Elizabeth Berridge echoed concerns about predatory men, but Layla Moran MP answered those concerns comprehensively, in 2018. In a debate she said,
Let us assume that someone wants to go into a women-only space for nefarious purposes. That [gender recognition] would be quite a stupid thing to do because, apart from anything else, if an offence was committed it would show evidence of premeditation, which would increase the person’s sentence. Also, had the certificate been gained for the sole purpose of entering such a space to commit a crime, that would be a separate crime under the Fraud Act 2006. If someone was intent on harming women, that would be one of the stupider ways of doing it.
Gender recognition does not affect any of these matters. Section 9 of the Gender Recognition Act states the person’s gender becomes the acquired gender, as does the sex, but this is “subject to provision made by this Act or any other enactment or any subordinate legislation”. That includes the Equality Act.
Before the Gender Recognition Act, I got a passport saying that my sex was “F”, and a driving licence indicating in the driver number that I am female. The guidance now on passports is here, and on driving licences here. A transgender person only needs a letter from their doctor to change their passport, and a statutory declaration or deed poll changing their name to change their driving licence. We do not need a GRC.
So, why do people get gender recognition certificates? In 2004, a friend got one because it entitled her to claim her state retirement pension early, and at the time it affected whether people would enter a civil partnership or a marriage, but after the Marriage (Same Sex Couples) Act 2013 that no longer applies. I got my gender recognition certificate because it was there. The law could officially declare that I was a woman, so I wanted that. However the current procedure is generally recognised as intrusive and expensive.
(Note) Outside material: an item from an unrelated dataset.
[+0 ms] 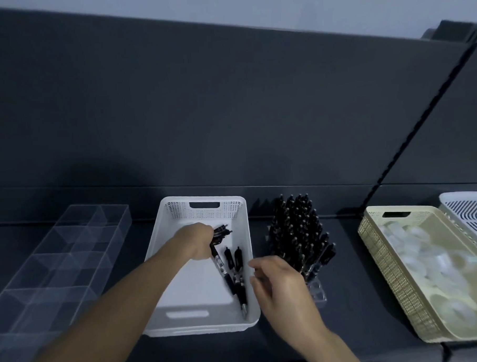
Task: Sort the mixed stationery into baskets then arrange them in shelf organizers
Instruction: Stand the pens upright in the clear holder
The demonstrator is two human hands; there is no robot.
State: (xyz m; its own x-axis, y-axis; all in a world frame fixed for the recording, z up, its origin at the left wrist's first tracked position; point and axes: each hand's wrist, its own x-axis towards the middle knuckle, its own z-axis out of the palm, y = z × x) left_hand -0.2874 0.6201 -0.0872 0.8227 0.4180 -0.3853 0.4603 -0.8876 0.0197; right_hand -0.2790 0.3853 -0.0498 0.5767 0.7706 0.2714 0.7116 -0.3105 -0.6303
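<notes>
- White plastic basket (159,266) at the middle of the dark matte counter (347,313): rectangular, rounded corners, fine perforated mesh along the walls, a slot handle at each short end.
- Left hand (199,241) down inside the basket's far half, fingers clamped round a bundle of black pens (221,233), clicker ends poking out to the right.
- Loose pens (236,274) flat on the smooth basket floor by the right wall: black grips, clear barrels, one metal tip toward the near right corner.
- Right hand (280,283) over the basket's right rim, fingers loosely bent and apart, nothing visible in them; blurred.
- Just right of the basket, a clear acrylic holder (317,292) with round holes, packed with upright pens (299,233), all black.
- Far left: clear acrylic organizer (57,260), long, split into boxy compartments.
- Far right: beige basket (386,270), mesh-walled, holding blurred translucent white pieces (426,257); beside it a slotted white basket (468,214).
</notes>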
Because the junior minister is echoing groundless fears about “predatory men” and the Secretary of State refers to “checks and balances” I fear that my rights to be treated as a woman may be reduced. The law helps mold society’s response to trans people. Discrimination law protects me, and creates a moral injunction to treat me decently. Talk of how my rights may endanger women reduces that. Because of the campaigns against trans women I have suffered personal abuse and threats on line.
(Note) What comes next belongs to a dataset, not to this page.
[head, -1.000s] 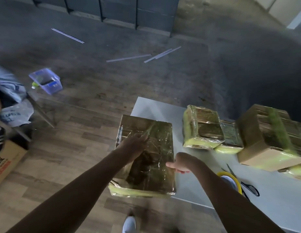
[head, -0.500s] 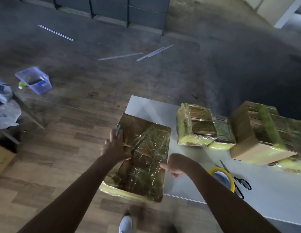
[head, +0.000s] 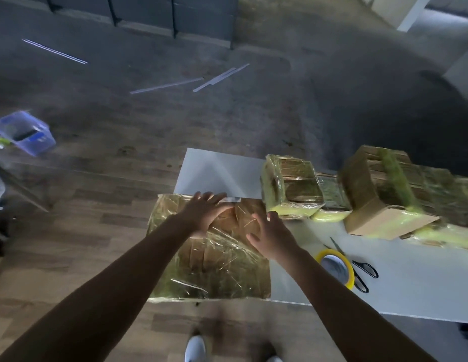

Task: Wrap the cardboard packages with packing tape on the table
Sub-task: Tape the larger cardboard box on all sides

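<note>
Cardboard first: where is the piece being worked? (colleague)

Item 1, the flat cardboard package (head: 214, 259), glossy with tape, lies on the near left corner of the white table (head: 222, 173). Its left side overhangs the edge. (me, at the remote desk)

How is it held, and why? (colleague)

I see the left hand (head: 204, 214) palm down at the far edge, fingers straight and spread, tips at a pale strip (head: 231, 199). I judge it is pressing tape flat. The right hand (head: 273, 237) is over the right part of the top, fingers apart and gripping nothing. Whether it touches, I cannot tell. Flat hands would also steady a load that hangs off the table. (me)

Counts? (colleague)

- One tape roll (head: 335, 267), yellow-rimmed, flat beside the right forearm, presumably kept within reach.
- One pair of scissors (head: 359, 271) just beside it.
- Wrapped and standing to the right, three I can count: a small package (head: 290, 186), a large package (head: 379, 189) and a low package (head: 332, 195) between them. The yellowish wrapping at the right edge may be more.
- One plastic tub (head: 23, 131) on the floor, well apart. (me)
</note>
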The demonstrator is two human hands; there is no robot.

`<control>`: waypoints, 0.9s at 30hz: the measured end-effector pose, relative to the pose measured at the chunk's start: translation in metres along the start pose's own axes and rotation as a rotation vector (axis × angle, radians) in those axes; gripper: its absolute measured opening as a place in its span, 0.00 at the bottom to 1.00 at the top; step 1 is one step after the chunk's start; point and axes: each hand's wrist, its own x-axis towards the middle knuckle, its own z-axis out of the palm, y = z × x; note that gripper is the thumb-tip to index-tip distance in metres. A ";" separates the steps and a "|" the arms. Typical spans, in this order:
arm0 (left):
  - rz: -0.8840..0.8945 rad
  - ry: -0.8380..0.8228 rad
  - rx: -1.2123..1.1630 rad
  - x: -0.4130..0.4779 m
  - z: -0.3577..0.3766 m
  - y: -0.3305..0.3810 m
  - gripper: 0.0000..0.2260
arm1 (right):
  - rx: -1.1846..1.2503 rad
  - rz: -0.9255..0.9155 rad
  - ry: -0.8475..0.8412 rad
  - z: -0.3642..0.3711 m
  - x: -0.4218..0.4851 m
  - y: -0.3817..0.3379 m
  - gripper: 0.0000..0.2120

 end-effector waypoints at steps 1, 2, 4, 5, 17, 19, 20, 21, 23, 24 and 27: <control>0.022 0.037 -0.015 0.007 0.000 0.004 0.38 | -0.049 0.010 0.006 0.000 -0.002 0.002 0.28; 0.031 0.088 -0.048 0.012 0.000 0.008 0.34 | -0.098 0.007 0.017 0.001 -0.003 0.003 0.29; -0.044 0.191 -0.079 0.019 0.002 0.016 0.26 | -0.136 -0.001 0.023 0.002 -0.005 0.006 0.30; -0.123 0.216 -0.062 0.018 0.003 0.021 0.23 | -0.135 0.003 0.021 0.002 -0.004 0.006 0.32; -0.281 0.215 -0.304 -0.025 0.043 0.033 0.16 | -0.391 -0.177 0.024 0.016 0.026 -0.022 0.30; -0.276 0.137 -0.264 -0.027 0.043 0.032 0.20 | -0.457 -0.178 0.008 0.021 0.030 -0.022 0.29; -0.286 0.104 -0.233 -0.026 0.042 0.033 0.21 | -0.463 -0.178 -0.004 0.024 0.031 -0.020 0.29; -0.294 0.081 -0.204 -0.024 0.041 0.035 0.22 | -0.471 -0.183 -0.005 0.026 0.032 -0.018 0.28; -0.290 0.056 -0.162 -0.018 0.040 0.038 0.21 | -0.509 -0.202 -0.015 0.022 0.029 -0.018 0.27; -0.283 0.053 -0.163 -0.017 0.041 0.038 0.21 | -0.536 -0.196 -0.034 0.019 0.028 -0.019 0.26; -0.236 0.112 -0.285 -0.018 0.046 0.032 0.19 | -0.564 -0.258 -0.054 0.013 0.027 -0.021 0.22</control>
I want you to express these matters to the ministers, explaining that their fears are groundless, and ask them to assure me the rights of trans people will not be curtailed. I would like you to express your personal views to me, and answer these questions: would you oppose any diminution of trans rights under law? Would you support reform of gender recognition, to dispense with the requirement of evidence beyond the trans person’s word, formally sworn or affirmed, as Theresa May promised in 2017?
I am particularly concerned about the Secretary of State’s remarks about the treatment of children. She says that she wants to protect under 18s from irreversible decisions. This shows a fundamental misunderstanding of treatment for trans children and young people.
It should not be for the law or the government to interfere in medical decisions for children. These decisions should be made by doctors, parents and the children themselves according to Gillick competence in the best interests of the children. Irreversible decisions are not made by children. The NHS can treat under 18s with puberty blocking hormones, which are reversible. For evidence of this, for example consider the Australian standards of care and treatment guidelines.
Social transition of transgender children, not necessarily involving any hormone treatment, improves their mental health.
Please may I see you about this. During the lockdown, are you holding surgeries by video conference?